Lecture 1: Formal Math

Introduction

These lectures are meant to go from 0 to category theory as efficiently as possible. This means that we are going to optimize for being precise, for being clear, and for opening up new possibilities for you. We are not going to optimize for being entertaining or engaging; this is not a “monads as burritos” blog post or a popsci article about category theory. The answer to “why do we care about this” is often going to be “because it’s important later on”, and you are just going to have to trust me on that.

As we are going from 0, in this first lecture I plan to get you all aquainted with what it even means to “do math” at the level that category theory lives. This is a different kind of math than what you might have learned about in lower level math courses, and so sorting out from the beginning the mindset that you should have for the rest of the lectures is the most efficient use of this time. Generally, nobody tells you about this distinction and you have to work it out painfully over years of getting bad grades on university math homeworks; we don’t have time for that.

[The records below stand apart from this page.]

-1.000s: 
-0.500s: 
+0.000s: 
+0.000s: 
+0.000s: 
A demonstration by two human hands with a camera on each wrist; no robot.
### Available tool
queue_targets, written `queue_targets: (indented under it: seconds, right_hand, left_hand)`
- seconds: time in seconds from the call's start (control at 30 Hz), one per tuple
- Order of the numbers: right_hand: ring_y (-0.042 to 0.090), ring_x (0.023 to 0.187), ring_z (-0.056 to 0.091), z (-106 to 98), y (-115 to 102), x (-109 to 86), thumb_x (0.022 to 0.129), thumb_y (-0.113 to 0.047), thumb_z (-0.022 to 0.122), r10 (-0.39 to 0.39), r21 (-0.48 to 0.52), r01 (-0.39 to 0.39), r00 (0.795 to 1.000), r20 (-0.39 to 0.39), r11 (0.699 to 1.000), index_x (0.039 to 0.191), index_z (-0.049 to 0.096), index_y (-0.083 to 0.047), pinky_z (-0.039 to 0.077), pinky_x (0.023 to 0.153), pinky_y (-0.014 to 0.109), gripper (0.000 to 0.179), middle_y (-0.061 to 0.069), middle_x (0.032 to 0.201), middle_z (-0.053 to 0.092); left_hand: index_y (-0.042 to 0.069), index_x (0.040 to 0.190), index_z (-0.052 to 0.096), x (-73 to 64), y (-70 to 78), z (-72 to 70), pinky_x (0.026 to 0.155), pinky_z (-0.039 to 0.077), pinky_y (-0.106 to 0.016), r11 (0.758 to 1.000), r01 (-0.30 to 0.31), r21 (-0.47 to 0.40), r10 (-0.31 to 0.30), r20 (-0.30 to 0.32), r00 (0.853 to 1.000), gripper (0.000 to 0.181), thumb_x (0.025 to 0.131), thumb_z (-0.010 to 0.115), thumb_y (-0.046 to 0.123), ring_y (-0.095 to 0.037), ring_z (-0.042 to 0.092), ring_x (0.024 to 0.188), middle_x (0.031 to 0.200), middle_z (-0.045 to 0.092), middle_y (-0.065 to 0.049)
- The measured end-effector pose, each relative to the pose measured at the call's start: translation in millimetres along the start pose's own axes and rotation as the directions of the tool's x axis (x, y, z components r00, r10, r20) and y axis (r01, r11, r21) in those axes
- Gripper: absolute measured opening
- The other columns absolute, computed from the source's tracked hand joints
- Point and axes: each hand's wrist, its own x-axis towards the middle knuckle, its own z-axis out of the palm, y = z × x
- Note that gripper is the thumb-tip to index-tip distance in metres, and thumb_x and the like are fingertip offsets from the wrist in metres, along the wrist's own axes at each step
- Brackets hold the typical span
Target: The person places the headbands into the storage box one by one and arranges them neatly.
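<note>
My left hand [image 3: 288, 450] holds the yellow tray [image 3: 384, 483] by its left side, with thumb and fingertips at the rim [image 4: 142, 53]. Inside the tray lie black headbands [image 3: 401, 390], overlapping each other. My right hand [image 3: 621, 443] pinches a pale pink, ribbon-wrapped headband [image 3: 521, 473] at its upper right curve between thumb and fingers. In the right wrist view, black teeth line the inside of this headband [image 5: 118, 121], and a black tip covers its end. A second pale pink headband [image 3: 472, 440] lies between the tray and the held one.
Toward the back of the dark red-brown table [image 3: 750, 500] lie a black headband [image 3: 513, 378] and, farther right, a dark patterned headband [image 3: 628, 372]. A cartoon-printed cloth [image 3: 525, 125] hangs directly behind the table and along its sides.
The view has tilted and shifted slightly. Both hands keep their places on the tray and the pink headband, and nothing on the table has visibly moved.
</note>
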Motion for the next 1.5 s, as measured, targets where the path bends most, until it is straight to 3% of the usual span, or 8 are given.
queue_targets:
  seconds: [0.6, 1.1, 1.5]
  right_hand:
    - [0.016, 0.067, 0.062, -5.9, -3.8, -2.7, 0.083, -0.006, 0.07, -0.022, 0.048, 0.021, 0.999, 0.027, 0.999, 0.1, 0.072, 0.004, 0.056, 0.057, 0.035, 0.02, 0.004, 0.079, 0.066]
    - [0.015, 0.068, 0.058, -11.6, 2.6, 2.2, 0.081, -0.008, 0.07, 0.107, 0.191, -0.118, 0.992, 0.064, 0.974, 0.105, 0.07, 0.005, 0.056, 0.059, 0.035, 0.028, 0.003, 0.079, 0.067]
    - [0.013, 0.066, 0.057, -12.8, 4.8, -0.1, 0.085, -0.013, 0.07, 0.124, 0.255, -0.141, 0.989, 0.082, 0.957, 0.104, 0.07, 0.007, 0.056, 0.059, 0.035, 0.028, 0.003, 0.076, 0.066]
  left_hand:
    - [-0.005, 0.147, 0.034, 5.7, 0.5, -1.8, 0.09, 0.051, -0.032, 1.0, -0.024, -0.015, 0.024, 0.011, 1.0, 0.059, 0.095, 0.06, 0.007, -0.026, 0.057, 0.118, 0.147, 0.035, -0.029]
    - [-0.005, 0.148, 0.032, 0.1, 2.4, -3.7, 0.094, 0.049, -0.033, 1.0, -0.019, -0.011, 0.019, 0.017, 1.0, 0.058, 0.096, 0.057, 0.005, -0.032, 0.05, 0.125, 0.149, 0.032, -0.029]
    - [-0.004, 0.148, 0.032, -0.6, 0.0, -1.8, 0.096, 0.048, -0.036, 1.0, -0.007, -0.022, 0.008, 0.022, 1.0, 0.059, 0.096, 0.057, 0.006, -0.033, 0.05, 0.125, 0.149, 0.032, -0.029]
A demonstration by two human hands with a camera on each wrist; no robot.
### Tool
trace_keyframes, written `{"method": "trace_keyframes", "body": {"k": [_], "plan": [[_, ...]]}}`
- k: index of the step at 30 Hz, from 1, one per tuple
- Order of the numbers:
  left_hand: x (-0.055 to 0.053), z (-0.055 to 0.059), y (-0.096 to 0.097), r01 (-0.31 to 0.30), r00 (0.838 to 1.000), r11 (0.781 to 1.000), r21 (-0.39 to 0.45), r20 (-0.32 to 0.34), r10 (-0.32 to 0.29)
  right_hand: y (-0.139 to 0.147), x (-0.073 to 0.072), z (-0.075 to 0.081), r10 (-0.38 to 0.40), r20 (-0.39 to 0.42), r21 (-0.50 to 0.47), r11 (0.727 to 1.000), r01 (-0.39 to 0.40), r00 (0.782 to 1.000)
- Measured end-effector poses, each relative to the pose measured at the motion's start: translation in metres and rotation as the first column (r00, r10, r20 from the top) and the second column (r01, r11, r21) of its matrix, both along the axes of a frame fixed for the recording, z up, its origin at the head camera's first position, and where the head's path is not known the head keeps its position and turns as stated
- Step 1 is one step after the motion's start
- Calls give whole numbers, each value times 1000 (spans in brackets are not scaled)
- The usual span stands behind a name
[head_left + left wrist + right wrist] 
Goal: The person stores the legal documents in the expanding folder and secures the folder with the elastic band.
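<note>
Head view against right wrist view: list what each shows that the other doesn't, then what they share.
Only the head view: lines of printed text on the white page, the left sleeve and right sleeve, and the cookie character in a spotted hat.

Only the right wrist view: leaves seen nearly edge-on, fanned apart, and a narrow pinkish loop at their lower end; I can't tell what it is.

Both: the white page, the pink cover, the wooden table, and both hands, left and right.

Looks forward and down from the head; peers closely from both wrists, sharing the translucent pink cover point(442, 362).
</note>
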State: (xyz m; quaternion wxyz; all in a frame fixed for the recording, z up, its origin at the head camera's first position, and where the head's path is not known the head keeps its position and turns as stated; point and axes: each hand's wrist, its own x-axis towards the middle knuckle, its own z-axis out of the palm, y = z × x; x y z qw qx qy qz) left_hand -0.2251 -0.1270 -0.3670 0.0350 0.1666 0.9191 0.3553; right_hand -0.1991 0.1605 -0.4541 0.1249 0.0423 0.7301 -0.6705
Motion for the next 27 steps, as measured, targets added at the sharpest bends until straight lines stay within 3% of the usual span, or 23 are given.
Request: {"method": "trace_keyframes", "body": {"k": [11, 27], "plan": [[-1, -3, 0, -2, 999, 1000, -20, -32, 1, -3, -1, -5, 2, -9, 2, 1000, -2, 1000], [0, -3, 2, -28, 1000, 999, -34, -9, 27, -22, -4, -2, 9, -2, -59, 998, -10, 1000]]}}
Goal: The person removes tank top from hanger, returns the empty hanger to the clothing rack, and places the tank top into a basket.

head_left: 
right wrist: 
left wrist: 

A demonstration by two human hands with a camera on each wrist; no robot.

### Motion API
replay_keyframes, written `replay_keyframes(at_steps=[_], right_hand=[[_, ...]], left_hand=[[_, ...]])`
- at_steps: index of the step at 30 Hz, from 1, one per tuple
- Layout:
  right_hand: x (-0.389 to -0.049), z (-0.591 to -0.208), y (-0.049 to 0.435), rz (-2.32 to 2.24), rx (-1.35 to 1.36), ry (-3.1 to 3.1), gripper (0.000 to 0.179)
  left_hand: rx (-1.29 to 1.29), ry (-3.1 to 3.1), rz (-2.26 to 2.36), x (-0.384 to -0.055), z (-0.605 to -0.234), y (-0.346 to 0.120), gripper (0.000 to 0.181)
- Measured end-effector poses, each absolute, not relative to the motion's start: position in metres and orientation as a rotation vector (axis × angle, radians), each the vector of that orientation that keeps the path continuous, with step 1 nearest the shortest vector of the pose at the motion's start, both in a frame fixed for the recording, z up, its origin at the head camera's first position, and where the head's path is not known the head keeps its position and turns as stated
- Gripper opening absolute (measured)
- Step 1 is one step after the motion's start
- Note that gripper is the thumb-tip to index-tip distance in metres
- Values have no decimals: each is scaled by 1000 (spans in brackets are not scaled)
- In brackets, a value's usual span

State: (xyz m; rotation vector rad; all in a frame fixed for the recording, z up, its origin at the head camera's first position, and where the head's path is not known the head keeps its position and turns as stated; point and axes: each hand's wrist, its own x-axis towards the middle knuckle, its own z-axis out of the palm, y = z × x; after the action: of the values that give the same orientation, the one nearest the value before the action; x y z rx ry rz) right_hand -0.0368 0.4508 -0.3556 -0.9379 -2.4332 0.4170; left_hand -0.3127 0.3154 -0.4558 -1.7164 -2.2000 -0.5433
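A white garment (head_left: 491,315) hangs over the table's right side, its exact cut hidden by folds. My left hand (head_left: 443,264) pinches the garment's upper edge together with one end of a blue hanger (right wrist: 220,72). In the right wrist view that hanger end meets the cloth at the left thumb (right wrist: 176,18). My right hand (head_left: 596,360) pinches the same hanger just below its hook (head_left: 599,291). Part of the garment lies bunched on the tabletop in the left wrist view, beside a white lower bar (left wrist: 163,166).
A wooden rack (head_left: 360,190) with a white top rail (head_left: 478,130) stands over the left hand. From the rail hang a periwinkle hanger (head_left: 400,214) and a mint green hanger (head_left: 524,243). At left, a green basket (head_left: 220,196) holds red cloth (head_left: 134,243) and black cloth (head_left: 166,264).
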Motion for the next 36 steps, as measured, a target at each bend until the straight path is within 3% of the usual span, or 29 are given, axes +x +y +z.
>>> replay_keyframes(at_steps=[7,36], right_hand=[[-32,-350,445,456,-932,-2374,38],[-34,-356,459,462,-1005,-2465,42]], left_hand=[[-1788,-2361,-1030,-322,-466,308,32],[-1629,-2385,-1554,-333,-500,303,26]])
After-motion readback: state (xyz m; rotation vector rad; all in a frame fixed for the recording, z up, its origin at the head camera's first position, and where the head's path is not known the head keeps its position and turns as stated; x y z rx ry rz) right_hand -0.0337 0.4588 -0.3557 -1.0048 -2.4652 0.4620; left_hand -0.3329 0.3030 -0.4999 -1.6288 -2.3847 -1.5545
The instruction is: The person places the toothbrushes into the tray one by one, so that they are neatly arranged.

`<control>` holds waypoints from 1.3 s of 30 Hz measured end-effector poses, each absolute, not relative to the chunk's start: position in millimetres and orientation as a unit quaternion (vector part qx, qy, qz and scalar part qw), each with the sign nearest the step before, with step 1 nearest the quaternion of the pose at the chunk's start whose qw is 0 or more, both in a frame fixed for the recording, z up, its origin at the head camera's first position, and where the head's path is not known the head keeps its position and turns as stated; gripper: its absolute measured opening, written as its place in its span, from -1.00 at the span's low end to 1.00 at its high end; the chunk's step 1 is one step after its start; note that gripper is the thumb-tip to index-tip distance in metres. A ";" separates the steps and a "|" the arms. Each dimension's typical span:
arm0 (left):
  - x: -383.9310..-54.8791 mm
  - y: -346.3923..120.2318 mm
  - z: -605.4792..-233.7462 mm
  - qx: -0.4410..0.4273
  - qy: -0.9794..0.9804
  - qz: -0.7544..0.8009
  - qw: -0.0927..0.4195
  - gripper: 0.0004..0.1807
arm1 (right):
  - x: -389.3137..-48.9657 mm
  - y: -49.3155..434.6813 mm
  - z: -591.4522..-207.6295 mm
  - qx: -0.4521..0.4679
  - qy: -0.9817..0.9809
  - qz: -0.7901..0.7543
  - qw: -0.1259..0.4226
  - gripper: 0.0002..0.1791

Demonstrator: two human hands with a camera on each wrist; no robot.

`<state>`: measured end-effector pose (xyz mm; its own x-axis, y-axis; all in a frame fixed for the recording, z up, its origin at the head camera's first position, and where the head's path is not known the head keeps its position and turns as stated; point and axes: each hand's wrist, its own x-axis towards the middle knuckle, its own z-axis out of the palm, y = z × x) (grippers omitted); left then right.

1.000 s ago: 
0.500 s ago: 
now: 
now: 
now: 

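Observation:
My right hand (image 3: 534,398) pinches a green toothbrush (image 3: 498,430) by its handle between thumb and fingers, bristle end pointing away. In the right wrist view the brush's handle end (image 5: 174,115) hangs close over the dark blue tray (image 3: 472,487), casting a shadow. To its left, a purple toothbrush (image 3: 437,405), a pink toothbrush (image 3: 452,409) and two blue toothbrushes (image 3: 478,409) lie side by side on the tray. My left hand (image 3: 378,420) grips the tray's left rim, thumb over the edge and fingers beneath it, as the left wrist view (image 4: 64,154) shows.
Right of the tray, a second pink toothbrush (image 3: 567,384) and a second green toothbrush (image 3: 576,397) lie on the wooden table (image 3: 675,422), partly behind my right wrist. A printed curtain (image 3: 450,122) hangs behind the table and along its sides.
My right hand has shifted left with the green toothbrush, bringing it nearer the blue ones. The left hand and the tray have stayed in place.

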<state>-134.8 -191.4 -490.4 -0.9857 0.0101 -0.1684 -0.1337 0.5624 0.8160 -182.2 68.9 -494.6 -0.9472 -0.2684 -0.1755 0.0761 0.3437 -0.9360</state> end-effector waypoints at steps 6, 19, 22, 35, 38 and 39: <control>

However, we will have code examples for you to play with, because most of you are programmers and thus making a connection between math and code should speed the learning process.

Finally, everyone at some point in this lecture will be frustrated by how pedantic I’m being. Sorry. I’m erring on the side of pedantry because there’s a “price is right” situation here: if I go too slow, we waste a bit of time, but if I go too fast we waste all of the time.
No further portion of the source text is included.